__Activity__: Output only the lines below from the one containing "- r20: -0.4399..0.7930" to the one containing "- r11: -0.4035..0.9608", exactly as written, both ends kept.

Source records
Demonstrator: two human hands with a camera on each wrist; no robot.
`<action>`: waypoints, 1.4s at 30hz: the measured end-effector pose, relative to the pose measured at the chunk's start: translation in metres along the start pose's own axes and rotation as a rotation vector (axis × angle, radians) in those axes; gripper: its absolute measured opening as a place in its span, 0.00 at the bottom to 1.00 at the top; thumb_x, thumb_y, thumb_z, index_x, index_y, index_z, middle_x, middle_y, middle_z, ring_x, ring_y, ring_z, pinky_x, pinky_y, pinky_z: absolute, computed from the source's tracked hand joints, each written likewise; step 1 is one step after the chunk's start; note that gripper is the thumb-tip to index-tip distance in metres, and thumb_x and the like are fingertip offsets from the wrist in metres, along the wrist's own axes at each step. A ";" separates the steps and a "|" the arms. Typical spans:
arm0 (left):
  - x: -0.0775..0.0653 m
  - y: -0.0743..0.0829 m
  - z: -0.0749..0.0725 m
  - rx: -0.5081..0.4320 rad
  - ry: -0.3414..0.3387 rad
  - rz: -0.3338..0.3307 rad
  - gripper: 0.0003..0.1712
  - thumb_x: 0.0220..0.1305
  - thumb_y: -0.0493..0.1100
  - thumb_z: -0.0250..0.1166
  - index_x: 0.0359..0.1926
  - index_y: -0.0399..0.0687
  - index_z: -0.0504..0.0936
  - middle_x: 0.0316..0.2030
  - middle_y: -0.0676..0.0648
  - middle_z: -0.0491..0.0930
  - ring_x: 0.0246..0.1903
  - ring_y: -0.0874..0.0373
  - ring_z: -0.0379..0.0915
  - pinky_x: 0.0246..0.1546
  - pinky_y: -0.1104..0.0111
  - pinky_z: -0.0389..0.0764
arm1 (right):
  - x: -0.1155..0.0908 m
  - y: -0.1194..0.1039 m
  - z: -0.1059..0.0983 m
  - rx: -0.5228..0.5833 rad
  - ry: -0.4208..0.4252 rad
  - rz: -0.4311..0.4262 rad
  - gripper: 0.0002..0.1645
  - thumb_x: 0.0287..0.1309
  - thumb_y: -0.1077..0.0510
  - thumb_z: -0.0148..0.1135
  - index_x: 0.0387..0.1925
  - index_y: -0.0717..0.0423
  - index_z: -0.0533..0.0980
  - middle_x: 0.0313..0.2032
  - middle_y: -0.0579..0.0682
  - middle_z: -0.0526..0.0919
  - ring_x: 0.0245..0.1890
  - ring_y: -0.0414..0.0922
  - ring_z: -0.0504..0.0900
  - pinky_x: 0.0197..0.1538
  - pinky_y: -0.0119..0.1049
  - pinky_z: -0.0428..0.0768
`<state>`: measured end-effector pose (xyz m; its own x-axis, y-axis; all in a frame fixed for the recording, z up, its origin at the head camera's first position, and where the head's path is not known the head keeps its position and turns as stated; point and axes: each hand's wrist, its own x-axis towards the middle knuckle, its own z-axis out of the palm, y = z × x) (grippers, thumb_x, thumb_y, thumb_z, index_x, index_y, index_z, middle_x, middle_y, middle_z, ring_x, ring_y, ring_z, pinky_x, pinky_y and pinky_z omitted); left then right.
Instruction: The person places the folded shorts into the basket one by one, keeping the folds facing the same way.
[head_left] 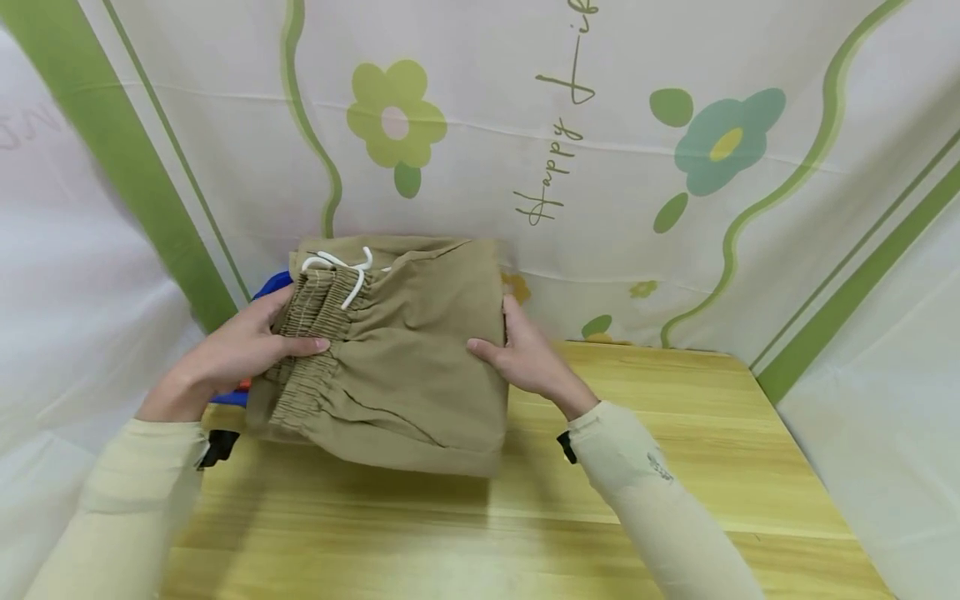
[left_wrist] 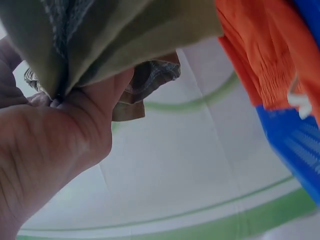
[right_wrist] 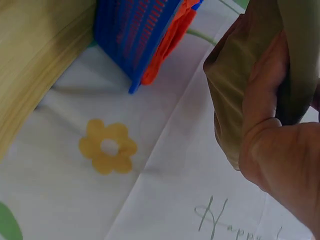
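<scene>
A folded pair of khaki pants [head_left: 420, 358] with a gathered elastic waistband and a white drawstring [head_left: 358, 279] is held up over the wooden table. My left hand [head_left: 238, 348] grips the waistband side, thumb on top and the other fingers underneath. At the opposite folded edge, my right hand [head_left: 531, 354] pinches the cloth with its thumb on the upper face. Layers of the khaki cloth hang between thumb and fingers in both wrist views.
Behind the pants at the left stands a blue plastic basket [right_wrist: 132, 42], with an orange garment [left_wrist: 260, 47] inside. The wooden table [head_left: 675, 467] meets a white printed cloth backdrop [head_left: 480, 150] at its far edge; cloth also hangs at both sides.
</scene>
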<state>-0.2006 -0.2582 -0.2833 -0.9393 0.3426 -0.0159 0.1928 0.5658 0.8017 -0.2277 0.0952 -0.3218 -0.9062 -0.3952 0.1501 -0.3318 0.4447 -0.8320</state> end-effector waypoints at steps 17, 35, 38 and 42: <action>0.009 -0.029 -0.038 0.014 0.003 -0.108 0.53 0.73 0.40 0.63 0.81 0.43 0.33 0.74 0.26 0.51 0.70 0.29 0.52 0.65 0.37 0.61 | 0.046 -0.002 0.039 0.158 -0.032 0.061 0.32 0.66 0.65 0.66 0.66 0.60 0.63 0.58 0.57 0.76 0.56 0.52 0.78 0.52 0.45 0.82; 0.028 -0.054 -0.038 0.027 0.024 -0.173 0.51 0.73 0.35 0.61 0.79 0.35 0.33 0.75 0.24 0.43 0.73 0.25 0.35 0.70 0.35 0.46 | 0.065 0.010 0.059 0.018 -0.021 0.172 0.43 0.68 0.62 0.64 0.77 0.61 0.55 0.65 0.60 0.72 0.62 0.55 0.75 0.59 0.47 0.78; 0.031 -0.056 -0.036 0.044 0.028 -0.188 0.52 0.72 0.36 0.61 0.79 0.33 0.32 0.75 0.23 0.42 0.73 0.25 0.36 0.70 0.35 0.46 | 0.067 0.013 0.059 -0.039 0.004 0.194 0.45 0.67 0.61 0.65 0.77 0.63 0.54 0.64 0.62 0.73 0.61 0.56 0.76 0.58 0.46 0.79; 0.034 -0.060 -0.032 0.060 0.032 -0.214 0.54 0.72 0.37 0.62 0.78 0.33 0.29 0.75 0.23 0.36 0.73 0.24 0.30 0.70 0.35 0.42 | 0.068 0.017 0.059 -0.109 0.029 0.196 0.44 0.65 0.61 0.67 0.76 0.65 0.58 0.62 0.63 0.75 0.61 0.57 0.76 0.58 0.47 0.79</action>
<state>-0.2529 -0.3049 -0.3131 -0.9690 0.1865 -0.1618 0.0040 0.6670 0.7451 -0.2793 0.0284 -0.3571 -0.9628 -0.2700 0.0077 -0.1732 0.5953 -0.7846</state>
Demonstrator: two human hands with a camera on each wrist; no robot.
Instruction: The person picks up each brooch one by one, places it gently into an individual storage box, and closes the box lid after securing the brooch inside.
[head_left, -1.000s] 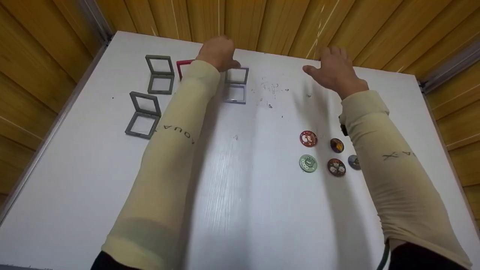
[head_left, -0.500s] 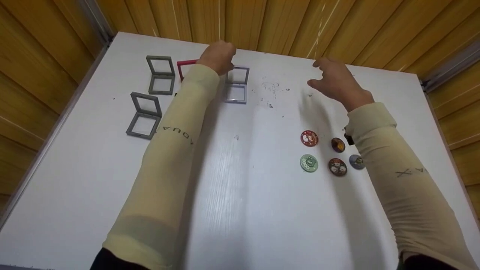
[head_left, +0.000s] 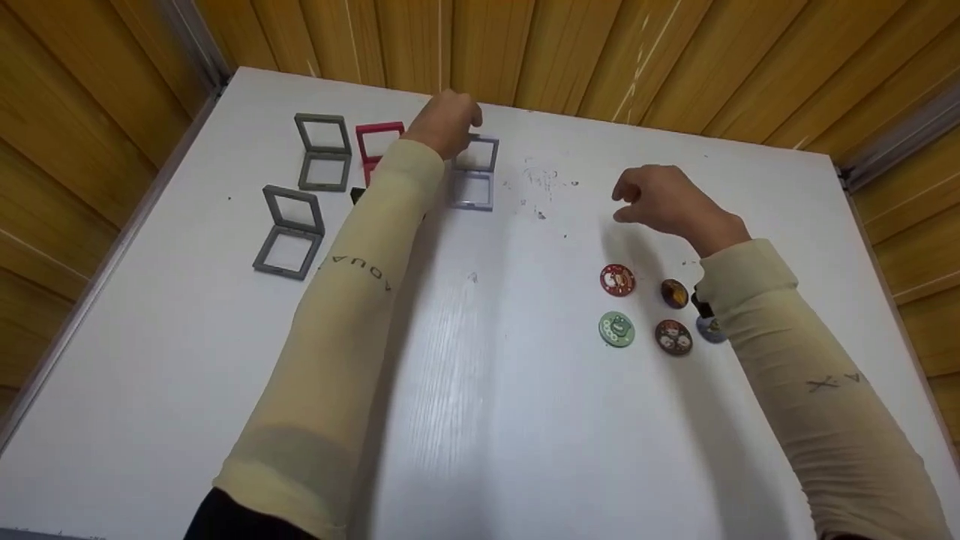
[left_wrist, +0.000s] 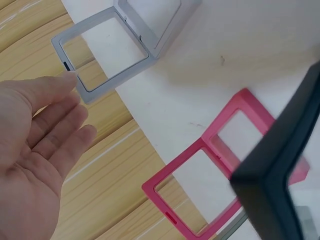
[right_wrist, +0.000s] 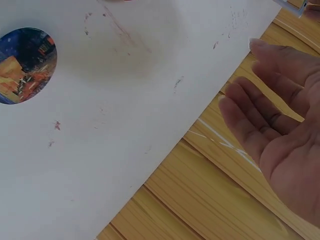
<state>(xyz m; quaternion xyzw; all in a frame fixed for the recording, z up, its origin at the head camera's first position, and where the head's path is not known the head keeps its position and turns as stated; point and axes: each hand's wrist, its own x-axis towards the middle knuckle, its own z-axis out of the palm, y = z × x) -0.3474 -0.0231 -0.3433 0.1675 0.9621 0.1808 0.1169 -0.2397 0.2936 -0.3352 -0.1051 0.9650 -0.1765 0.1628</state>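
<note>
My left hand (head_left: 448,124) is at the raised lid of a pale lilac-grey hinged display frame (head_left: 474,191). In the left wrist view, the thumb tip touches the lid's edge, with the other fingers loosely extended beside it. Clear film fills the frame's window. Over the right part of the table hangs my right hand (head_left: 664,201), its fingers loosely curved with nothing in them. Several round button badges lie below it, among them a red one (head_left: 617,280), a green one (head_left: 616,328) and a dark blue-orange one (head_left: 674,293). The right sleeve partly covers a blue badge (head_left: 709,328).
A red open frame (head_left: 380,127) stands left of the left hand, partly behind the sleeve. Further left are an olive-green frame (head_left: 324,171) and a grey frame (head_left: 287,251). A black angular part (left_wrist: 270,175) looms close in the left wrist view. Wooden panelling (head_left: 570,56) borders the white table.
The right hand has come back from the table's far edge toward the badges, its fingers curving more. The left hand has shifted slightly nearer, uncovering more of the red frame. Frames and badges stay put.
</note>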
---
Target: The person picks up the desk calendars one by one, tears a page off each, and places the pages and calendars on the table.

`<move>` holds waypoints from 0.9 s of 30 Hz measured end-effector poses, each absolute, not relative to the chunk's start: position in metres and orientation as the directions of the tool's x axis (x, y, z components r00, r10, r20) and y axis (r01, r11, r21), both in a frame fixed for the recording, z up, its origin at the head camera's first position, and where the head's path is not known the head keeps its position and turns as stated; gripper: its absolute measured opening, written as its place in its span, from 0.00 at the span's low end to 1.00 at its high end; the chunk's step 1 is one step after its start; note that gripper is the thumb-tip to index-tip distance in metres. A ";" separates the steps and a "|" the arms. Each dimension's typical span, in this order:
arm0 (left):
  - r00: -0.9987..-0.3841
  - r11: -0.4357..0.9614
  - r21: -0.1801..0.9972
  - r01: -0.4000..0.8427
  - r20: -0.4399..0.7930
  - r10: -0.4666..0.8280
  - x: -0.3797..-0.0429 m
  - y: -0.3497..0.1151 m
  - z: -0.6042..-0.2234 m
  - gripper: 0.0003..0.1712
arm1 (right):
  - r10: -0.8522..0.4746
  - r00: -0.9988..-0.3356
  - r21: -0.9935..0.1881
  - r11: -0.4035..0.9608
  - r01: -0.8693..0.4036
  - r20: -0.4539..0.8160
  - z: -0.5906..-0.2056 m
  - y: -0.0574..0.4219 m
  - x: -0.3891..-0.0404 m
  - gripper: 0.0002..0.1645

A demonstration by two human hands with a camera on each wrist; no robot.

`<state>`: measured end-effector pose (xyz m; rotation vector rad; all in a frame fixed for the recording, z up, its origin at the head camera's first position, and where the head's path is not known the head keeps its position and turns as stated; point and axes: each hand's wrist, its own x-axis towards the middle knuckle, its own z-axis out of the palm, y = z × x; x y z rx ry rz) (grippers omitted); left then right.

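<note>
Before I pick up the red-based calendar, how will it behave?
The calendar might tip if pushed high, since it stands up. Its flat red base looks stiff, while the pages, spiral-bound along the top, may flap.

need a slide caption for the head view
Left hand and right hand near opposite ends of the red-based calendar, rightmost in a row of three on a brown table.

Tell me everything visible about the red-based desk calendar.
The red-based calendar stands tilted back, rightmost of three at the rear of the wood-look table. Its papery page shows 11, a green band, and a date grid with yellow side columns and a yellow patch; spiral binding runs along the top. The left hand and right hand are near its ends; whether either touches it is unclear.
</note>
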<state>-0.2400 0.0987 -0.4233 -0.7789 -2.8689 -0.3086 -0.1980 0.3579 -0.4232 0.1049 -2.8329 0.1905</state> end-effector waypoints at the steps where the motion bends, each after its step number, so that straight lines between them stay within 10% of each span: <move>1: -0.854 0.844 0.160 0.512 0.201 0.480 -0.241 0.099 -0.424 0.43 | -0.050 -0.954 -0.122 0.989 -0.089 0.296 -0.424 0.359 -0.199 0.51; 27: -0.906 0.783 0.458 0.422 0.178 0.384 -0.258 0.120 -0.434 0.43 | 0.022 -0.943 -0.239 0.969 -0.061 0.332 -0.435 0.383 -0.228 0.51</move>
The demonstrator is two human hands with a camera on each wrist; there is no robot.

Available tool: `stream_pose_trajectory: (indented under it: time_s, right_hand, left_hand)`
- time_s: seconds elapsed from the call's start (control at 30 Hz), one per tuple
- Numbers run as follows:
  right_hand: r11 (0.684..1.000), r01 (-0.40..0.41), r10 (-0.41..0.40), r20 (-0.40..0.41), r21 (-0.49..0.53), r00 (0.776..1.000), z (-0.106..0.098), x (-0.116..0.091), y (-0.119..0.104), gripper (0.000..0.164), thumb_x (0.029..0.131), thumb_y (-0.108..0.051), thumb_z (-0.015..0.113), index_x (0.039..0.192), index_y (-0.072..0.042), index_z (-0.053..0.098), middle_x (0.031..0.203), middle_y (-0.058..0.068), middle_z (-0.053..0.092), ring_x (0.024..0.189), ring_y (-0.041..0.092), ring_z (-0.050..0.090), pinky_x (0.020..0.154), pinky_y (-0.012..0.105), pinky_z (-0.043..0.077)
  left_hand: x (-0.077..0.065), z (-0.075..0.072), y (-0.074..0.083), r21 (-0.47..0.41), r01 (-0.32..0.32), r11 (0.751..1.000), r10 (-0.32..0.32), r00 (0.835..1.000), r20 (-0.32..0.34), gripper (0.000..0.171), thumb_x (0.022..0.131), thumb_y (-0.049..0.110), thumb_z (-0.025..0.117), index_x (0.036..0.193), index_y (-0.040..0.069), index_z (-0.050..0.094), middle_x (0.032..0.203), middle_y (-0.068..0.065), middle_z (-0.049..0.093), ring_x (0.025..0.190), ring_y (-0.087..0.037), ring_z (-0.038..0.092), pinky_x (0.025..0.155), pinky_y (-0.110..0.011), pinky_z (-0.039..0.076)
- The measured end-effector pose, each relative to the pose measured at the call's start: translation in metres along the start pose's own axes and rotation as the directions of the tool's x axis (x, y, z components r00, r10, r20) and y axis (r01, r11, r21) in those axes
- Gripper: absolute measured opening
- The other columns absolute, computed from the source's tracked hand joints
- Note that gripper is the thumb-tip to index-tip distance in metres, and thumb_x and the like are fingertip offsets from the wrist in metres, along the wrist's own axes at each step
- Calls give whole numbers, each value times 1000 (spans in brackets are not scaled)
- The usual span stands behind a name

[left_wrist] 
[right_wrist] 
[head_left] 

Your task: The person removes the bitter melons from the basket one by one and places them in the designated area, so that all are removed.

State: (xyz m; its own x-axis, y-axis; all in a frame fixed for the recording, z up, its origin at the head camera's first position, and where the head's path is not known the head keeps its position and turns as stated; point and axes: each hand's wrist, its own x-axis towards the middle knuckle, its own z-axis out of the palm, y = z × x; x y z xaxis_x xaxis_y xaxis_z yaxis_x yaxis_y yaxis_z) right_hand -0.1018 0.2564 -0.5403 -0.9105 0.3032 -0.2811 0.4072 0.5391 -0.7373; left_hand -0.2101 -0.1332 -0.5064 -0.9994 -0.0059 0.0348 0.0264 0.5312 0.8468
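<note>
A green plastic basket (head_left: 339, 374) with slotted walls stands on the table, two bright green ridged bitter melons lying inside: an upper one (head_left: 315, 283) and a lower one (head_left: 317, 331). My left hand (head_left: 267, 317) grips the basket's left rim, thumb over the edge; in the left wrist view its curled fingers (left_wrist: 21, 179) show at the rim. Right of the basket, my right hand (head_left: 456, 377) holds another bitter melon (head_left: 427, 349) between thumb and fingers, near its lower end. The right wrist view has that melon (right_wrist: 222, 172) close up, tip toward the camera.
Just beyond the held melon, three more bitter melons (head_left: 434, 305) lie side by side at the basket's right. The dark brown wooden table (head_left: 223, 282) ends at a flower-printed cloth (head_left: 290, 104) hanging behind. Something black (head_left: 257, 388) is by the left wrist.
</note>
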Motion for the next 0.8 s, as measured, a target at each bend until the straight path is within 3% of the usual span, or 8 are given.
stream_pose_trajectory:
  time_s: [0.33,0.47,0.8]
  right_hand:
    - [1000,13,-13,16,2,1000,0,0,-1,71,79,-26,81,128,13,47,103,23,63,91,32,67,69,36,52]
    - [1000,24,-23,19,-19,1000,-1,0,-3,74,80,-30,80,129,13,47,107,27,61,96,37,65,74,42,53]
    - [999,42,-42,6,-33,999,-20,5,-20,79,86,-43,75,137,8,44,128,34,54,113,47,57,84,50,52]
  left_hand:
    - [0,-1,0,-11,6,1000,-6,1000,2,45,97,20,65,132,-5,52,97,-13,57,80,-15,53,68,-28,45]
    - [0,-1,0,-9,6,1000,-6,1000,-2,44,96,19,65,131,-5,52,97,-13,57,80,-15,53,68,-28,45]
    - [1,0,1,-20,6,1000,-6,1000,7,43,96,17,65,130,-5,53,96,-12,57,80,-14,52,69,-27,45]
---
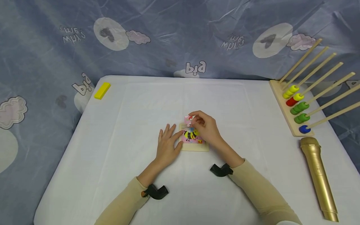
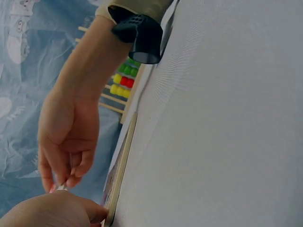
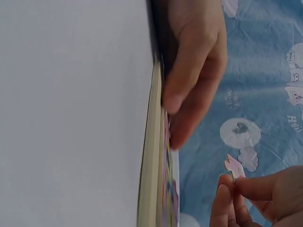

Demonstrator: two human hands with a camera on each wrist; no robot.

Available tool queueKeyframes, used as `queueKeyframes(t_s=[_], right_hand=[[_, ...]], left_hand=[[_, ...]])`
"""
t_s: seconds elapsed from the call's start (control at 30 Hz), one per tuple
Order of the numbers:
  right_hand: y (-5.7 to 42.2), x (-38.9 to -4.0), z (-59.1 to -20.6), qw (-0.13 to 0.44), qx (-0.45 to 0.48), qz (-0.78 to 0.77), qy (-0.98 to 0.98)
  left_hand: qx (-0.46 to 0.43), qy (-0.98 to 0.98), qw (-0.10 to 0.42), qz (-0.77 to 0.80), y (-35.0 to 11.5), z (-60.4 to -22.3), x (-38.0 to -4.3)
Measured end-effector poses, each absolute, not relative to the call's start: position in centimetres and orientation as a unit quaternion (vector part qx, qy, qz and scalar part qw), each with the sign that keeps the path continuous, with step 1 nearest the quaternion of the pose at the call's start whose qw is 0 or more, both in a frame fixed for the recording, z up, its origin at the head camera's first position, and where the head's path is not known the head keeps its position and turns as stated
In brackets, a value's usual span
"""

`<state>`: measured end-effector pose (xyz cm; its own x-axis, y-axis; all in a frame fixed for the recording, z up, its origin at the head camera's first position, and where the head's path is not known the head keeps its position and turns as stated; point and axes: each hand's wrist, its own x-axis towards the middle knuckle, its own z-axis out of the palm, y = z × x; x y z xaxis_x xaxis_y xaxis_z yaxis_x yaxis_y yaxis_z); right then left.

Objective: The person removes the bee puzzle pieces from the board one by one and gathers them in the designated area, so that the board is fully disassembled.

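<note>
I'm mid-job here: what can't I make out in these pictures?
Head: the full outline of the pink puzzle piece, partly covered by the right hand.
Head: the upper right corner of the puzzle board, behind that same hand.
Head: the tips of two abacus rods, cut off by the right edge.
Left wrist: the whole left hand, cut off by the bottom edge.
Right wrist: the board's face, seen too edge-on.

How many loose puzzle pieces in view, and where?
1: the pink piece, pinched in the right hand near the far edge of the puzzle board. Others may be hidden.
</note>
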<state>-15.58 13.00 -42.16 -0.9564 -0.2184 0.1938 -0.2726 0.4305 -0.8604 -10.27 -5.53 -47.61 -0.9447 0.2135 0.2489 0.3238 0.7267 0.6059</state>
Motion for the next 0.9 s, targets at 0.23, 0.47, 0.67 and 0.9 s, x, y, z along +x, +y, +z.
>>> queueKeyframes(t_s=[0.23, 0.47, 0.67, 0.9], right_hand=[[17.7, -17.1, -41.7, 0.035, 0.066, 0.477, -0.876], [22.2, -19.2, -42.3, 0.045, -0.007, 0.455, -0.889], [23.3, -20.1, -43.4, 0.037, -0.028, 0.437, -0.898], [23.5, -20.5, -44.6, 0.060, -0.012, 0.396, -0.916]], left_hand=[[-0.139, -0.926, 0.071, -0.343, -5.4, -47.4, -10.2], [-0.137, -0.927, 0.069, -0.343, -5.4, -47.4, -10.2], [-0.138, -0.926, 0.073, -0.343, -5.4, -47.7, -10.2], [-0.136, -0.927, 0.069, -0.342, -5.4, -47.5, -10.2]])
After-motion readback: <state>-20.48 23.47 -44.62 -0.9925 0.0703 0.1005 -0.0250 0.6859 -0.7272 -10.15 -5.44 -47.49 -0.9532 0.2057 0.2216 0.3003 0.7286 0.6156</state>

__Reply__:
  - r20: -0.4399..0.7930
  - r10: -0.4666..0.8280
  - x: -0.3797..-0.0429 m
  - y: -0.3497..0.1151 m
  - z: -0.6042..-0.2234 m
  - gripper: 0.0003..0.1712
arm1 (right):
  - r10: -0.8522..0.4746
  - r00: -0.9988..-0.3356
  - r21: -0.9935..0.1881
  - r11: -0.4035..0.9608

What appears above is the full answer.